Donovan looked at me as if I’d said something unhinged.
‘You injected me with something,’ I told him. ‘I felt you do it.’
‘I think you may be imagining things, Lucy. It’s probably the bang to your head.’
I thrust out my arm, showing him the puncture mark. ‘Look.’ I pointed. ‘What was it? A sedative?’
‘You think I drugged you? Why would I drug you?’
I didn’t know.
I didn’t want to know.
But I could feel something.
A corrosive heat fizzing under my skin. Contaminating my system. Percolating from cell to cell.
‘You drugged Bethany.’
‘That was a spur of the moment thing. She wasn’t supposed to be here. I’d arranged it so that she wouldn’t make it.’
A spur of the moment thing as opposed to what, exactly? And what else had he arranged?
I was so hot my eyeballs seemed to be sweating. My hair was damp and knotted in lank threads that hung before my eyes. My throat raged with thirst, my skin was itchy and blotchy.
Think.
He’d admitted that he’d drugged Bethany. He’d come to my home with the equipment to be able to do that. So perhaps he’d screwed up. Perhaps he’d used too much of the drug on Bethany that he’d planned to use on me.
‘Tell me,’ I muttered. ‘I want to know what you’ve done to me.’
‘I don’t understand. You want me to make something up, or . . .?’
‘I want to know what is happening!’
He pushed up to his feet, sweeping back the tails of his coat, plunging his hands into his trouser pockets. His expression was rueful, contemplative, but I could sense something darker lurking beneath it. A focused anger rumbling beneath the surface. I was horrified to think he was reining himself in.
‘We’ll get to that, but there’s something I want to show you first.’
As I watched, he removed his right hand from his pocket and held it before my face with his gloved fingers clenched into a fist, as if he was about to perform a close-up magic trick. He monitored me carefully, eyes ever watchful.
‘What is it?’
‘Added motivation.’
‘For what?’
‘For you to follow my instructions and to do exactly what I say when I tell you to do it. No screaming or shouting, remember?’
I waited.
Part of me wondered if he was holding nothing at all. If it was all just a bluff.
But then he opened the bottom half of his fist and – in a glimmer of reflected light – something dangled from his grasp, suspended between his thumb and forefinger.
A set of keys.
Two brass keys. One silver. One a dark, matt metal.
All of them hanging from a simple leather key fob.
One of the brass keys was dulled and oxidized, the other was shiny and new. The silver one gleamed. The dark metal one was thin and flimsy.

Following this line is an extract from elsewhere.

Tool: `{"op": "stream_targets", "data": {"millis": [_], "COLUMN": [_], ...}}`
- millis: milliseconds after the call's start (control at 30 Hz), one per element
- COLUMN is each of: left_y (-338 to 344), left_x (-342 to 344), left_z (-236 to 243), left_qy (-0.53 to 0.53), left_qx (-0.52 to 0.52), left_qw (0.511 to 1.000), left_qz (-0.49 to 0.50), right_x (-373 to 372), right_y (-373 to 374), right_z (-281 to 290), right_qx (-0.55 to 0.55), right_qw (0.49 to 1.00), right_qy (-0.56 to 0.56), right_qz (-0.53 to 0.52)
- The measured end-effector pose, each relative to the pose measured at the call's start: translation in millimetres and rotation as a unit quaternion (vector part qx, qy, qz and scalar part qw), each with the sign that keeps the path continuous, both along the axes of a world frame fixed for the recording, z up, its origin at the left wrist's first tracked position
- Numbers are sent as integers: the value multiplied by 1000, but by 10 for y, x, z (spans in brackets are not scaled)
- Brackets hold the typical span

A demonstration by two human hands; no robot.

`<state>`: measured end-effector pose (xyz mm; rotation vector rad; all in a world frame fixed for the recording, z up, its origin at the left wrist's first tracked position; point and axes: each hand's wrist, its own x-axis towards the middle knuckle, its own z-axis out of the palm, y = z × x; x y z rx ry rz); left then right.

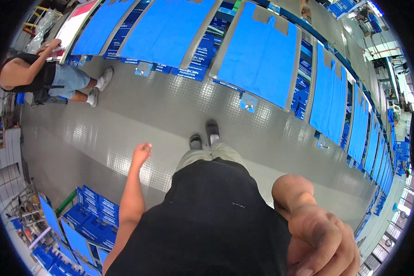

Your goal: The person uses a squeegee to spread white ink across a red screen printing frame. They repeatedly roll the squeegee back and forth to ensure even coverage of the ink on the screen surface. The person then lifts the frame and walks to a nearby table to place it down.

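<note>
My left hand [142, 152] hangs over the grey floor, left of my legs. Its fingers are curled in, and nothing shows in them. Large and close at the lower right is my right hand [326, 239], beside my black shirt. Its fingers are bent and pressed together, and the inside of the grip is hidden. Neither hand touches a table. Ahead of me, a row of flat boards carries blue fabric pieces [261, 57], each laid flat with notches at one end.
Under the boards are stacked blue printed boxes [197, 60]. Metal brackets [248, 102] stick out at the row's front edge. Another person [37, 76] stands at the far left by a red and white panel [79, 25]. More blue boxes [94, 211] lie at the lower left.
</note>
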<state>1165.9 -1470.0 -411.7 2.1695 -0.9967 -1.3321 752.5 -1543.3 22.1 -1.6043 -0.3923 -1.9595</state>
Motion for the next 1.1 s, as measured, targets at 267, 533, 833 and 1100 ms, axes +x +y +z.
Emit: {"op": "stream_targets", "data": {"millis": [267,533,833,1100], "left_y": [-189,-170,-1502,-3805], "left_x": [-194,-423,1606,1464], "left_z": [-228,40,-755,2757], "left_qy": [34,-59,-11,293], "left_qx": [120,249,123,-279], "left_qw": [992,961,939,759], "left_qz": [7,-106,-320,-510], "right_x": [-60,217,1527,2891], "right_y": [-991,-1733,-2306,-2502], "right_z": [-82,-117,-434,-215], "right_qx": [55,72,221,123], "right_qw": [998,987,897,875], "right_qy": [-6,114,355,407], "right_qz": [-7,-87,143,230]}}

I looked closer and something burst inside me, as if a balloon filled with iced crystals had popped inside my stomach.
A tiny Lego figure was attached to the key fob. He was made up of little white and tan plastic components and a blue lightsaber, so that he resembled Luke Skywalker from the Star Wars movies.
Sam had a set of keys exactly like it. He’d been a Star Wars geek since he was a kid. I’d ordered the little Luke Skywalker figurine over the internet as a gift for him last year.
I backed up against the bed frame so hard that it knocked against the wall behind me.
‘That’s right. These are Sam’s keys. The doorbell before? That was a bike courier. For me. Express delivery.’
The floor dropped away from under me, as if I was trapped in a lift where the cables had failed. I looked again at the cupboard under the eaves, picturing Bethany inside, wondering how much worse this could get.
‘Have you done something to Sam? What have you done?’
‘Nothing. Yet.’ He lifted the keys to the light and studied them idly. ‘Sam doesn’t even know these are missing.’
He dropped them on the floor in front of me, near to the ice pack.
I reached out for them instinctively, drawing them inwards, cupping them in my palm as I raised them to my face.
I’m not sure what I was hoping for, exactly. I suppose I was seeking some proof that he was lying to me. But the moment I held them, my heart crumpled and turned to dust.
These were definitely Sam’s keys.
The flimsy metal key was for the padlock on Sam’s locker at work. The old brass key was a spare for John’s place next door. The new brass key fitted our front door downstairs. We’d had the lock renewed after I’d selected and installed new brass door furniture. The shiny silver key was for the doors that opened out from our kitchen into the back garden.
The metal of the silver key was untarnished because I didn’t think Sam had ever used it. It wasn’t as if there was a way into our garden from the rear of the house, so he’d never had any reason to come in that way.
I knew Sam had taken his keys with him this morning because I’d heard him lock the front door when he’d left. He would have zipped them into the front pocket on his backpack, the same way he always did.
‘How did you get these?’
‘Oh, I didn’t,’ he said, offhand. ‘They were taken earlier today by someone who is helping me. Someone who is with Sam right now. That’s the odd thing about his support group, don’t you think? He’ll let just anyone in.’